[Material supplied]
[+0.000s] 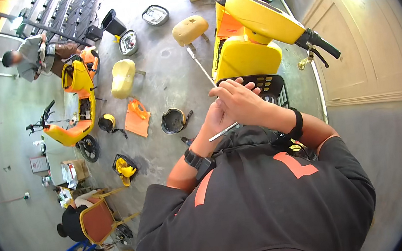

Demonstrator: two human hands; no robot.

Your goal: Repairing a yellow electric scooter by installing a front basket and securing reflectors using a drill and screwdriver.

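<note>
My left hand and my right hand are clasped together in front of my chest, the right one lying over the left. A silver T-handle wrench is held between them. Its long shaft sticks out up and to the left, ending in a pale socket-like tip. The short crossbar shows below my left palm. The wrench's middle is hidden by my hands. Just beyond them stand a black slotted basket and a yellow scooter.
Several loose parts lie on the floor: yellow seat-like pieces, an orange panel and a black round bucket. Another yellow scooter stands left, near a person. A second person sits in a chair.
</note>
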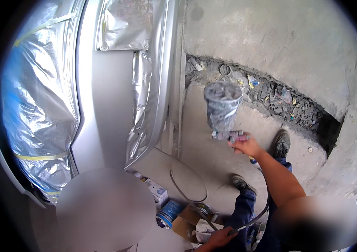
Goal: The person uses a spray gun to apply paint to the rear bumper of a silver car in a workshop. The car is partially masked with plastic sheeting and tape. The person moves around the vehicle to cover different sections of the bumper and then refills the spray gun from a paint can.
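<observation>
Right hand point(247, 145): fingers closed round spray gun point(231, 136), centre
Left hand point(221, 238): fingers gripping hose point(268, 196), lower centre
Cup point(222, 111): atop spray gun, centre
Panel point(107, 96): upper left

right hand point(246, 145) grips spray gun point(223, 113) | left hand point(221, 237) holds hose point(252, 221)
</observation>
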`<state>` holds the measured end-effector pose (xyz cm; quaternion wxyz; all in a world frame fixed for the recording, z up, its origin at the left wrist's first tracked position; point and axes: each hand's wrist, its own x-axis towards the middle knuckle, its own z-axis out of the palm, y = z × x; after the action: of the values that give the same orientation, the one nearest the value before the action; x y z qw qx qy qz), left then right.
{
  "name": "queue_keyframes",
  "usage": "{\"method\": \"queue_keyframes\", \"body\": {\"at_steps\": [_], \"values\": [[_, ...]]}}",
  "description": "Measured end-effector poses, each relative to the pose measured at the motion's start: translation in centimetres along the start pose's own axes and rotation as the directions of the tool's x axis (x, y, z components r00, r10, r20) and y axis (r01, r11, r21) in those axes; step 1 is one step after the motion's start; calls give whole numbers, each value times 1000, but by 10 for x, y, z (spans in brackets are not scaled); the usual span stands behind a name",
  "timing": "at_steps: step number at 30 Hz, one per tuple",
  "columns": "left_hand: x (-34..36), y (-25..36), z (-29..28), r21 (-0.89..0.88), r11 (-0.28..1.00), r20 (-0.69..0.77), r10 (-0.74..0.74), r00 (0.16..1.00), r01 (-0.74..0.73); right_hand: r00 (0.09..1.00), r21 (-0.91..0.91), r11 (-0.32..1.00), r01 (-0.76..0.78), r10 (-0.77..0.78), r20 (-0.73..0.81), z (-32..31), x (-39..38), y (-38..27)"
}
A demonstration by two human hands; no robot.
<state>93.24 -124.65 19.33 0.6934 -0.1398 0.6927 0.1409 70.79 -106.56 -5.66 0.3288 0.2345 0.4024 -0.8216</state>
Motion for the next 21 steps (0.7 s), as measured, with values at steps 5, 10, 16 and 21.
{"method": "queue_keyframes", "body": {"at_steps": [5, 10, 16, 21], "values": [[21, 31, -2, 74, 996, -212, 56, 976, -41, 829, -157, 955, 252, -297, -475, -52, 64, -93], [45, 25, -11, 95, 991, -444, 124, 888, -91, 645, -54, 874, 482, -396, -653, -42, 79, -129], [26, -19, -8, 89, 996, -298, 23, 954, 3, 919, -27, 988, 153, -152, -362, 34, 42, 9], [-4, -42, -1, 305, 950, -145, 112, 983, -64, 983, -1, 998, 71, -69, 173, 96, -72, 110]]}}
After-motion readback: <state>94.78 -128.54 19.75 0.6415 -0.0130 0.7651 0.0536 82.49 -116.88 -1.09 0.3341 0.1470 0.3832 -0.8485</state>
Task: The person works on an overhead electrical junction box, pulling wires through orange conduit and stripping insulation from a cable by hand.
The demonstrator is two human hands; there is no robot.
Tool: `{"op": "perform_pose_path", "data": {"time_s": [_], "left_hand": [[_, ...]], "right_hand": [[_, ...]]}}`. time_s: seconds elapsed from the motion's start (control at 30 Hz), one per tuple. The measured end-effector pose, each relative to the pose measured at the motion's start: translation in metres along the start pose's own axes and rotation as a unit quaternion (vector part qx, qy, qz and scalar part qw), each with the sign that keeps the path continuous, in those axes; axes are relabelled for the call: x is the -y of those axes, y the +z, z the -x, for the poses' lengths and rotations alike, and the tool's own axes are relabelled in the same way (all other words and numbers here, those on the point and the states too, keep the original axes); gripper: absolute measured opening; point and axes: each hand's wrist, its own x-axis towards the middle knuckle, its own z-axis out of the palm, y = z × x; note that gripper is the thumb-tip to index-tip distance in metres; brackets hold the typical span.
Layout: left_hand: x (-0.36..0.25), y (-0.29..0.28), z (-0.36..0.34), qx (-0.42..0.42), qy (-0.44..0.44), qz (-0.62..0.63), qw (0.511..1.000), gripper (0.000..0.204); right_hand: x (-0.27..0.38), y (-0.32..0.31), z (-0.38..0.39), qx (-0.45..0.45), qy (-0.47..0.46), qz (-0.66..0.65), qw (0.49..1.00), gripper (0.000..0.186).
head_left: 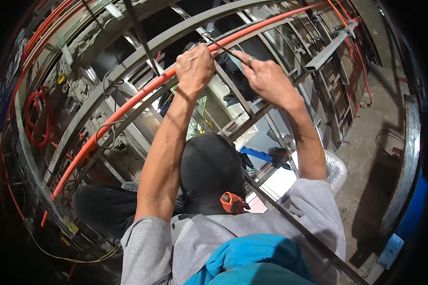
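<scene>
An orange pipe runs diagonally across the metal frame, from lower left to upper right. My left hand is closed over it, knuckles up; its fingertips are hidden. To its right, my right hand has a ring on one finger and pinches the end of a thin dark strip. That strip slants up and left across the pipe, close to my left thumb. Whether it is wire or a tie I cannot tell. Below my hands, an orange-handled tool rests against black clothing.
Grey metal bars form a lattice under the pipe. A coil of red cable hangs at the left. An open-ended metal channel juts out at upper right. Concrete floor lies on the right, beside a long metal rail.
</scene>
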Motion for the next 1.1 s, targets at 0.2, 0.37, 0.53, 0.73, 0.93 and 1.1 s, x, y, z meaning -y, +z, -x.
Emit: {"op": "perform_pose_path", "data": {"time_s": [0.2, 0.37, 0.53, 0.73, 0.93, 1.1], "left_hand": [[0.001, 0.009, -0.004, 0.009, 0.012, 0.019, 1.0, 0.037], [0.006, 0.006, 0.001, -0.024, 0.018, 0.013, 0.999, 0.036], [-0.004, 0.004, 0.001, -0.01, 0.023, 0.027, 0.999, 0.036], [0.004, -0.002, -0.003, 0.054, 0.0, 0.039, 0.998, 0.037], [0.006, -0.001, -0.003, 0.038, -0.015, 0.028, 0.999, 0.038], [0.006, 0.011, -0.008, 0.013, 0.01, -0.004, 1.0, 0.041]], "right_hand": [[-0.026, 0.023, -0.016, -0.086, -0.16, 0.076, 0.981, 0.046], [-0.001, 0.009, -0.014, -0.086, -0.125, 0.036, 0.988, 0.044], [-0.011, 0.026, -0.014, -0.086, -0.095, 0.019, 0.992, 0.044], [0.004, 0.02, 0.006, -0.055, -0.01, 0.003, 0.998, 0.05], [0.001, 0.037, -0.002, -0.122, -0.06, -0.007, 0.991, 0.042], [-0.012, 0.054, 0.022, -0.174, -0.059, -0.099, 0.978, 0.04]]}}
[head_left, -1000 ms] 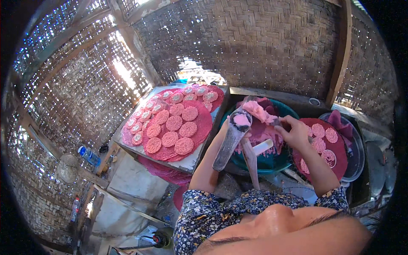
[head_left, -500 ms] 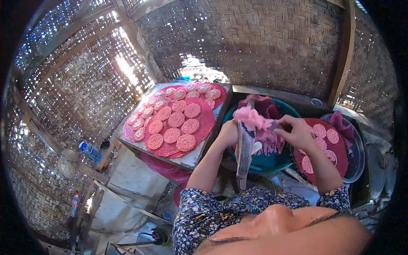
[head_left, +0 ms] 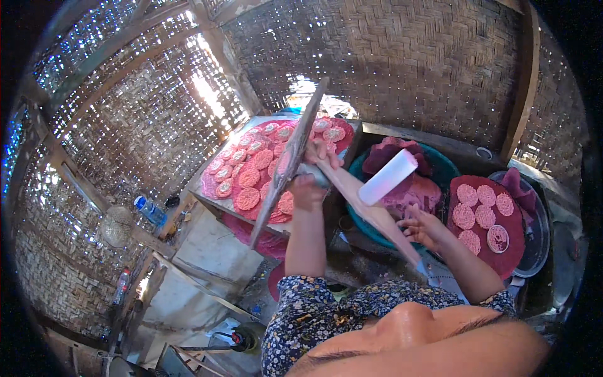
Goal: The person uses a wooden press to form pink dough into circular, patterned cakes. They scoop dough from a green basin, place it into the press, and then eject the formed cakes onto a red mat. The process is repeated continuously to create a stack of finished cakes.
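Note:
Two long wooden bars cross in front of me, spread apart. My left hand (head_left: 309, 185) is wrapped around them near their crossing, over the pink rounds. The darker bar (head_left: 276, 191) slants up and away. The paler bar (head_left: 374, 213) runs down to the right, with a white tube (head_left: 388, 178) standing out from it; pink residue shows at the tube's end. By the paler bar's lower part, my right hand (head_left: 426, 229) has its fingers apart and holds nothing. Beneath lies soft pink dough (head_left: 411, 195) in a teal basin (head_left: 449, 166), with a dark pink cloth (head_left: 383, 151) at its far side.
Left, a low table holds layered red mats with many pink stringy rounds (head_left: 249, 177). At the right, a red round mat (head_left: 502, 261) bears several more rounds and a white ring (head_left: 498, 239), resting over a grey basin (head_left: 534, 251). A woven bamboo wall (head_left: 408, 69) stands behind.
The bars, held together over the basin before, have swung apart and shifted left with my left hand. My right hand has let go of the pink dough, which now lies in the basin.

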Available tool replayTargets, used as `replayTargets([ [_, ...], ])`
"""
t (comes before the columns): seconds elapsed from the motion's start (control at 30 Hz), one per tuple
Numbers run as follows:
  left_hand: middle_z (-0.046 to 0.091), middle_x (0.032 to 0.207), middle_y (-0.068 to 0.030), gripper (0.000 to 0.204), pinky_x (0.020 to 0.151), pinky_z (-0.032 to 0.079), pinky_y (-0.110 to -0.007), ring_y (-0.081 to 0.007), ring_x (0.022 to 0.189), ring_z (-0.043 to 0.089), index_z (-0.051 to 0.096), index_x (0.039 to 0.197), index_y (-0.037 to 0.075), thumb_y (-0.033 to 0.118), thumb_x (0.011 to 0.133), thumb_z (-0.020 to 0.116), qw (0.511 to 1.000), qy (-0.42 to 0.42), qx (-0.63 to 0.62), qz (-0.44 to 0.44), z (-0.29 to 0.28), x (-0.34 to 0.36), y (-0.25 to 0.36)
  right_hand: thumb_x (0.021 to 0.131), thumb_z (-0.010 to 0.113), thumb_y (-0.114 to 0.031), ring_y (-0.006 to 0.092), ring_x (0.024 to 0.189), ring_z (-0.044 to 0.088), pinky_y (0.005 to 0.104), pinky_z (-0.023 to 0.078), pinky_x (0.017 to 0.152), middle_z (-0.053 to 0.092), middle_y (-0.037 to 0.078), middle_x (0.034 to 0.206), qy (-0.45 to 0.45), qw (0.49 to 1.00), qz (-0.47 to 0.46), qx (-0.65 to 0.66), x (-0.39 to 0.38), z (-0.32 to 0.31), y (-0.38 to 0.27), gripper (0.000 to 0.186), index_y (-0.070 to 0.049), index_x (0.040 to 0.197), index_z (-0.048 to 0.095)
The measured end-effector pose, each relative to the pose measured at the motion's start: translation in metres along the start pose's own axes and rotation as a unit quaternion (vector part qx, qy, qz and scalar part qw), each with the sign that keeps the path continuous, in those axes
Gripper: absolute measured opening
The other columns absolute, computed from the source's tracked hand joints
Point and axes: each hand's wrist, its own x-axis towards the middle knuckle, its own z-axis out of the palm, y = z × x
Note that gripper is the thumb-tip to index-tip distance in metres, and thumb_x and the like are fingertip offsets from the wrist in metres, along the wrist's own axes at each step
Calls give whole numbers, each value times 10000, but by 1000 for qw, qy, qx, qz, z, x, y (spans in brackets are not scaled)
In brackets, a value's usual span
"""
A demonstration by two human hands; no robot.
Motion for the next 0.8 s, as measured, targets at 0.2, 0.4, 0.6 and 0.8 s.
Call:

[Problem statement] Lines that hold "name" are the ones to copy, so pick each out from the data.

[Result for this exercise]
  "name": "queue_keyframes",
  "description": "Measured end-effector poses, each relative to the pose measured at the motion's start: translation in centimetres along the start pose's own axes and rotation as the directions of the tool's x axis (x, y, z components r00, r10, r20) and y axis (r01, r11, r21) in those axes; step 1 is one step after the motion's start; calls give whole numbers, each value times 1000, but by 10 for x, y, z (spans in brackets are not scaled); the usual span stands behind a name",

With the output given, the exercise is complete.